What is expected: Gather every line below where "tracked" appears.

=== Collected data ===

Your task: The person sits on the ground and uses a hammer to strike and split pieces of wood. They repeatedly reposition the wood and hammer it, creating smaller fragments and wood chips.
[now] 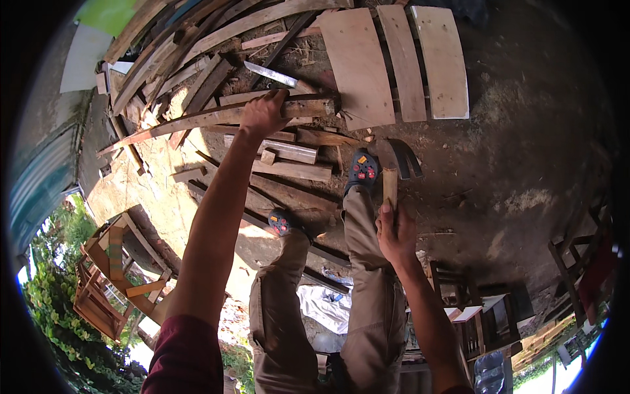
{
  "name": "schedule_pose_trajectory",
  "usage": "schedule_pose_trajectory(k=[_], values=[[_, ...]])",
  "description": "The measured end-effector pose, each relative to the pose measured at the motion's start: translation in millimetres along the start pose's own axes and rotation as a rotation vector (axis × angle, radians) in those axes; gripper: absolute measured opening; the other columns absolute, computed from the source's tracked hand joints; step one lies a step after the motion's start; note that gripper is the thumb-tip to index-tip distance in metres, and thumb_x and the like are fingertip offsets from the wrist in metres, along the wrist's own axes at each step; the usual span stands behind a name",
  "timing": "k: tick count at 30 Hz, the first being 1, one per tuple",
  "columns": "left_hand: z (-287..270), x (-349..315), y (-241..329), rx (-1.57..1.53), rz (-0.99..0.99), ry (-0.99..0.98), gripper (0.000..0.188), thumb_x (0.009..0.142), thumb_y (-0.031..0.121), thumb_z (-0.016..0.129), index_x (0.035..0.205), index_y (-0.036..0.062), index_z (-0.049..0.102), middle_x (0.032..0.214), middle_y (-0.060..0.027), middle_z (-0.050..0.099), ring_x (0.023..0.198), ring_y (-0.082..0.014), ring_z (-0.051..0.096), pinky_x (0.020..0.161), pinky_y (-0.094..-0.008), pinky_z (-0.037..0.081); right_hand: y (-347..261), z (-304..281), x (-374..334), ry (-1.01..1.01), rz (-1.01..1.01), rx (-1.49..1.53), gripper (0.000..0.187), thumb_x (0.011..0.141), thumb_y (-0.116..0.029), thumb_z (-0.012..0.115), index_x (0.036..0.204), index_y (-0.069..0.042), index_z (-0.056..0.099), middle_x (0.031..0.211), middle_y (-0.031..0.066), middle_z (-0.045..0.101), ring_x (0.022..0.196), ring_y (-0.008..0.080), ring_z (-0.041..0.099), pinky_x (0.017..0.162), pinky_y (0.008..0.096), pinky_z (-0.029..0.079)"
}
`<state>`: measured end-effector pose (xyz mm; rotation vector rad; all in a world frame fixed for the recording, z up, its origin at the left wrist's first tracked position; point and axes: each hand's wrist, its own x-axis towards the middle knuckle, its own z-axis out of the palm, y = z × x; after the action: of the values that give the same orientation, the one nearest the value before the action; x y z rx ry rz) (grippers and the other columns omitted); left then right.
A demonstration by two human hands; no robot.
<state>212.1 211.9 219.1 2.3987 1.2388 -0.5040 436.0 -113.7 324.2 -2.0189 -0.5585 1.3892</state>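
My left hand (264,115) is closed around a long, weathered wooden beam (190,122) near its right end. The beam runs off to the left over other scrap wood. In my right hand (396,235) is a claw hammer (390,184), gripped by its pale wooden handle. The hammer's dark head is held low by my right foot, with its claw curving to the right. Just beyond the beam lies a blade (270,73) with a wooden handle.
Loose boards and offcuts (289,169) lie around my feet, and more planks (157,62) are heaped at far left. Flat panels (357,69) lie at the far side. Wooden furniture (125,269) stands at left, more (469,308) at right. Bare ground (512,151) stretches right.
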Motion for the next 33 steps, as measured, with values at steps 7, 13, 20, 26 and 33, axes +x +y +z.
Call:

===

Response to this exercise:
  "description": "The measured end-effector pose, each relative to the pose measured at the motion's start: translation in millimetres along the start pose's own axes and rotation as a rotation vector (axis × angle, radians) in those axes; gripper: absolute measured opening; the other columns absolute, computed from the source's tracked hand joints; step one lies a step after the motion's start; note that gripper is the thumb-tip to index-tip distance in metres, and thumb_x and the like are fingertip offsets from the wrist in metres, along the wrist's own axes at each step; the usual span stands behind a name",
`<state>`: measured end-effector pose (xyz mm; rotation vector rad; all in a world frame fixed for the recording, z up, its origin at the left wrist's first tracked position; point and axes: each hand's wrist, its own x-axis towards the middle knuckle, its own z-axis out of the palm, y = z × x; after the action: of the values that give the same orientation, the one nearest the value before the action; x y z rx ry rz) (grippers and the other columns omitted); left then right.

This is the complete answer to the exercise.